Required action: The output should be every line below that includes the word "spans".

[Stored entries]
_ _ _ _ _ _ _
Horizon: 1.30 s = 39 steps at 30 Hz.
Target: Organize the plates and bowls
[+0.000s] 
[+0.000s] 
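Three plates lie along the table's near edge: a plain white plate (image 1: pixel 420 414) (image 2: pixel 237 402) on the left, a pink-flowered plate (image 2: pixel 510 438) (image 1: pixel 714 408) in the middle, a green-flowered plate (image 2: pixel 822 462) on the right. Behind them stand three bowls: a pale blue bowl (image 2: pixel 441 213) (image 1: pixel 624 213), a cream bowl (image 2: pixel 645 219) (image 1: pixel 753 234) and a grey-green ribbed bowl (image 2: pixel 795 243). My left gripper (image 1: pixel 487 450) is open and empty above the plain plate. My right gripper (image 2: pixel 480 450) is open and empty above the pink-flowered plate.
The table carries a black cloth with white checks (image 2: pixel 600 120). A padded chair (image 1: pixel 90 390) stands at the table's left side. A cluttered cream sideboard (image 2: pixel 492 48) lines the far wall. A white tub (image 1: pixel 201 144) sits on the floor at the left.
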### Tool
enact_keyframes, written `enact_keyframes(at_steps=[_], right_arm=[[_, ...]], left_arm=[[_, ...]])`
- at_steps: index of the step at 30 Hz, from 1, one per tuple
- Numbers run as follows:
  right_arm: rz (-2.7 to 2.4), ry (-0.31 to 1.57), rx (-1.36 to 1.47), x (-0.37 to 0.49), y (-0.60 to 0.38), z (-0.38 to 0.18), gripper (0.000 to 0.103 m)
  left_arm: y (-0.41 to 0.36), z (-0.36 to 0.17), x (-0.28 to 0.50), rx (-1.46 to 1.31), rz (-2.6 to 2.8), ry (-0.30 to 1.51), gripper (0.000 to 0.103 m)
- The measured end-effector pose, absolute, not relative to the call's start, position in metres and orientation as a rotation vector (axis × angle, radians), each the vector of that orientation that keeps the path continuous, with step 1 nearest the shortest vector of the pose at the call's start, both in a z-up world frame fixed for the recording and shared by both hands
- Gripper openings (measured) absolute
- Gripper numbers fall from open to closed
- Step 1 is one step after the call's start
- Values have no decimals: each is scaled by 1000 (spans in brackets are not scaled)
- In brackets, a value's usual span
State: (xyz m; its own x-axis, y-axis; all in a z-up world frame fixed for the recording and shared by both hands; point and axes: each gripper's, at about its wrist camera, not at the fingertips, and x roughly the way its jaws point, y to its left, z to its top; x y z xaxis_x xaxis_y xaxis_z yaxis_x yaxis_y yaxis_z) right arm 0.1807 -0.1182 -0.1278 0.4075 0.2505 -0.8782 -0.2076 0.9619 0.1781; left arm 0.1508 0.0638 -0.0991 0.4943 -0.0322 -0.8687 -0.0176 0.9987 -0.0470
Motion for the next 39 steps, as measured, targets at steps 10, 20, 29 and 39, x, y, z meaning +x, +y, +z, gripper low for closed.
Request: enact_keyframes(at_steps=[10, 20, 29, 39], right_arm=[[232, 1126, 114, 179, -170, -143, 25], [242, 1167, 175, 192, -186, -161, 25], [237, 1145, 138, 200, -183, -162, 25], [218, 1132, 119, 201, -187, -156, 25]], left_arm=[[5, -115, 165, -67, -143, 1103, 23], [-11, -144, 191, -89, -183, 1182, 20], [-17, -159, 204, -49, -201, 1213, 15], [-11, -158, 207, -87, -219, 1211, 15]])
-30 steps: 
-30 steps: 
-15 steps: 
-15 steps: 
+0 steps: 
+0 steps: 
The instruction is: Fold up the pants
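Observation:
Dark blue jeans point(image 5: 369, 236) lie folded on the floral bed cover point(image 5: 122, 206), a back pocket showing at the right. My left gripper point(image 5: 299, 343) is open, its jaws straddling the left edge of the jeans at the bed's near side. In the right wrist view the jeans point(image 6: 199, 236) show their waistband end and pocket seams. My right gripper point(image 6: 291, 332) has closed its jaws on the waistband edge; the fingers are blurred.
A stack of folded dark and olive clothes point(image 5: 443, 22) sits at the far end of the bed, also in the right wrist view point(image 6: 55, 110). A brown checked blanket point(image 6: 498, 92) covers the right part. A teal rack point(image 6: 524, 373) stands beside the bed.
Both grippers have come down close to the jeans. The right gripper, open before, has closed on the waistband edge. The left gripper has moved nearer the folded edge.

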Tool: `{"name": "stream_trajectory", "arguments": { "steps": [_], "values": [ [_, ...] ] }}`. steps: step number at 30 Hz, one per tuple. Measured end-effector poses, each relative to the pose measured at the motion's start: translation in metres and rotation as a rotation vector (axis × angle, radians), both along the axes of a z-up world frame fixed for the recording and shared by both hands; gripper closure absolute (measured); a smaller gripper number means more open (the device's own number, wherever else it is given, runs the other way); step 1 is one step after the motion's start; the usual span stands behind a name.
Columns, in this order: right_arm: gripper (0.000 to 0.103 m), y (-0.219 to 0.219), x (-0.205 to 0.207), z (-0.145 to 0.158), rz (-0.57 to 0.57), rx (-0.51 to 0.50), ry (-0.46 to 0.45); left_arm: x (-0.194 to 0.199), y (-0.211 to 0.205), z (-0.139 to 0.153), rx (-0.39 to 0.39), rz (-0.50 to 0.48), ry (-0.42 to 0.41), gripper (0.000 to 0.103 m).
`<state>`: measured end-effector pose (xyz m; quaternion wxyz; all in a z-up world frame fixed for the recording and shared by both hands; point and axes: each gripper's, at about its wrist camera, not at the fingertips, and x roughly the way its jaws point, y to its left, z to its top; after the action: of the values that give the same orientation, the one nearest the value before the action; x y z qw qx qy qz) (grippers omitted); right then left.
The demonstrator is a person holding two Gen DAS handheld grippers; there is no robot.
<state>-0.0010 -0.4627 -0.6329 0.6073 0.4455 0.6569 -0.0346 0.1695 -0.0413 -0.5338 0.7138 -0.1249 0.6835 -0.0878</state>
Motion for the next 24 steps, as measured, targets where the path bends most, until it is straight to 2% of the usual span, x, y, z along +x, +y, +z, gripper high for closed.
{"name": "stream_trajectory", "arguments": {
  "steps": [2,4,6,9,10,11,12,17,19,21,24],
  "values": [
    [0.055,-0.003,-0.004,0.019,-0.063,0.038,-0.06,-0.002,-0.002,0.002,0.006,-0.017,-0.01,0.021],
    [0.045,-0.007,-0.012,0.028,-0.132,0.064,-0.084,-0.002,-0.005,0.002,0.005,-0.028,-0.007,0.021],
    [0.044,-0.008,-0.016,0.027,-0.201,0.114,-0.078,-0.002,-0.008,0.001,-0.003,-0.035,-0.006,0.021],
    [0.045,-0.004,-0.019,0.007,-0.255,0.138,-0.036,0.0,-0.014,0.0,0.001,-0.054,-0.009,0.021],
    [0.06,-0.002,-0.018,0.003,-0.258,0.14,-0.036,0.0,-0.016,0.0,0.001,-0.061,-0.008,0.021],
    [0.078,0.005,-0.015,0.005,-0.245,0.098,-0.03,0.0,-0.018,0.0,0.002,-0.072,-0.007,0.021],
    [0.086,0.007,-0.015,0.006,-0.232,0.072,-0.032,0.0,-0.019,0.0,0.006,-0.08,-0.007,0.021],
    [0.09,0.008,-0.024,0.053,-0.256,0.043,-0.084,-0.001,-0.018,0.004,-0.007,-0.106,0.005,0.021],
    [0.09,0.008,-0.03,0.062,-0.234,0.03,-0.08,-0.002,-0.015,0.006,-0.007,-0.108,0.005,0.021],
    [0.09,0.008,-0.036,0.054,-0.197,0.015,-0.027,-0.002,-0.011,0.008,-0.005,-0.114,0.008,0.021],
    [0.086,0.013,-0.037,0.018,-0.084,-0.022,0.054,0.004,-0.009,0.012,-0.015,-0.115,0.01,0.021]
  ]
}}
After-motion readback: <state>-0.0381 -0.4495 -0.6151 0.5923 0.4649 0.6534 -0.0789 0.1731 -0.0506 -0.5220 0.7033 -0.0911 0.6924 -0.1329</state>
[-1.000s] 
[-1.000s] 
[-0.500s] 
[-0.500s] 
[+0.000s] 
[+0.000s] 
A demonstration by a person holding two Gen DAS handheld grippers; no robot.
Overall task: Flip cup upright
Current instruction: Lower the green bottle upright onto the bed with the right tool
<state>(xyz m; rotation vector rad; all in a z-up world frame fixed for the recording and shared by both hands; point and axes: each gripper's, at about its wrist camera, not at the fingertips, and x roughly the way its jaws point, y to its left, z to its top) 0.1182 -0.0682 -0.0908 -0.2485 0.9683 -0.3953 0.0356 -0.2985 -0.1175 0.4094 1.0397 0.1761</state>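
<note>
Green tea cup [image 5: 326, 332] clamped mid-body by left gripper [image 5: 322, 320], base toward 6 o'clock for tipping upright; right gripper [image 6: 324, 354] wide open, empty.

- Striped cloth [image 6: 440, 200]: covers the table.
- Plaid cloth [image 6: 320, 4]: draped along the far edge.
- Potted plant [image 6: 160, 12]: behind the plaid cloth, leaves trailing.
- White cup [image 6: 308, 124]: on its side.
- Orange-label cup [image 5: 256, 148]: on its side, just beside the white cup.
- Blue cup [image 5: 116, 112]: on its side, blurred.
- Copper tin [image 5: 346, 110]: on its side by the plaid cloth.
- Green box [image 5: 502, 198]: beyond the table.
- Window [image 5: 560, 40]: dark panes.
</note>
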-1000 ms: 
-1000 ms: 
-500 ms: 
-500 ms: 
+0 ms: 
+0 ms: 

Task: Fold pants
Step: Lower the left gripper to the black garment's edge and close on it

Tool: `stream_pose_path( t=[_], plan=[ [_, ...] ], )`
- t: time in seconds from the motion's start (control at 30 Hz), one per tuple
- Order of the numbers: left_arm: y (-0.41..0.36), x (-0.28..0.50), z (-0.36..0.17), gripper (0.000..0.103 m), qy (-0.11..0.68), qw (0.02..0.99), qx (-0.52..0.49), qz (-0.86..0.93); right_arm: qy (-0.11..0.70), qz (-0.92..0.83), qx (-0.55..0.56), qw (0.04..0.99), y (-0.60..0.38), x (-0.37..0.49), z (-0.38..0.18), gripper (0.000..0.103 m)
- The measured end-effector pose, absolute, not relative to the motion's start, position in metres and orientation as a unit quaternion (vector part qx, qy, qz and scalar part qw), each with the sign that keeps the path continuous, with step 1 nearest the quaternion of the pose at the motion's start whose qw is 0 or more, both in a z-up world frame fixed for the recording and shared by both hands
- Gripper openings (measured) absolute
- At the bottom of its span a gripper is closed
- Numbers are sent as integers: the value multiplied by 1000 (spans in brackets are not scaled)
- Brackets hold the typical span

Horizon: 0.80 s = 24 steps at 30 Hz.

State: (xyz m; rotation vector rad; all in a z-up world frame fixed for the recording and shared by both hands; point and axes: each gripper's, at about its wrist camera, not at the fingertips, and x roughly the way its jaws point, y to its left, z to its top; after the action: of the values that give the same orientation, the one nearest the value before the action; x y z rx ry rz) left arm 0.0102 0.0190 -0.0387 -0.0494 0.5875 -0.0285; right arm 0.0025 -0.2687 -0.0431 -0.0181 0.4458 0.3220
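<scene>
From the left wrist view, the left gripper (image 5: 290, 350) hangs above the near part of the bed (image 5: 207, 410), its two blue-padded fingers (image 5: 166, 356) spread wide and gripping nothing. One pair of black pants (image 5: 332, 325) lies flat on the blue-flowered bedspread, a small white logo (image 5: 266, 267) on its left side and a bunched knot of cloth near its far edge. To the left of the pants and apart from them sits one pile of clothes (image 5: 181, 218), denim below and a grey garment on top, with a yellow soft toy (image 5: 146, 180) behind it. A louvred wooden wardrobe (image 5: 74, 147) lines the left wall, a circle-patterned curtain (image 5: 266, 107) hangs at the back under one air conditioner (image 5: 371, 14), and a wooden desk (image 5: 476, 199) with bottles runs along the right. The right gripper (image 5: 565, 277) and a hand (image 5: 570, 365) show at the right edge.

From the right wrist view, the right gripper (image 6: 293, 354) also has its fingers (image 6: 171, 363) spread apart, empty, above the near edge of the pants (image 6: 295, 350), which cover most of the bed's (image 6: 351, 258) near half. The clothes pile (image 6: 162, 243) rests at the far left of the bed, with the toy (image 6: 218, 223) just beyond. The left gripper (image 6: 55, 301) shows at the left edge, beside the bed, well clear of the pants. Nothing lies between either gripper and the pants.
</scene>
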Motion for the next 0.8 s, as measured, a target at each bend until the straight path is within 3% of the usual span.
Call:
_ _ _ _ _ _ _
Task result:
- Values have no decimals: each is scaled by 1000 (spans in brackets are not scaled)
- Numbers are sent as integers: the value multiplied by 1000 (spans in brackets are not scaled)

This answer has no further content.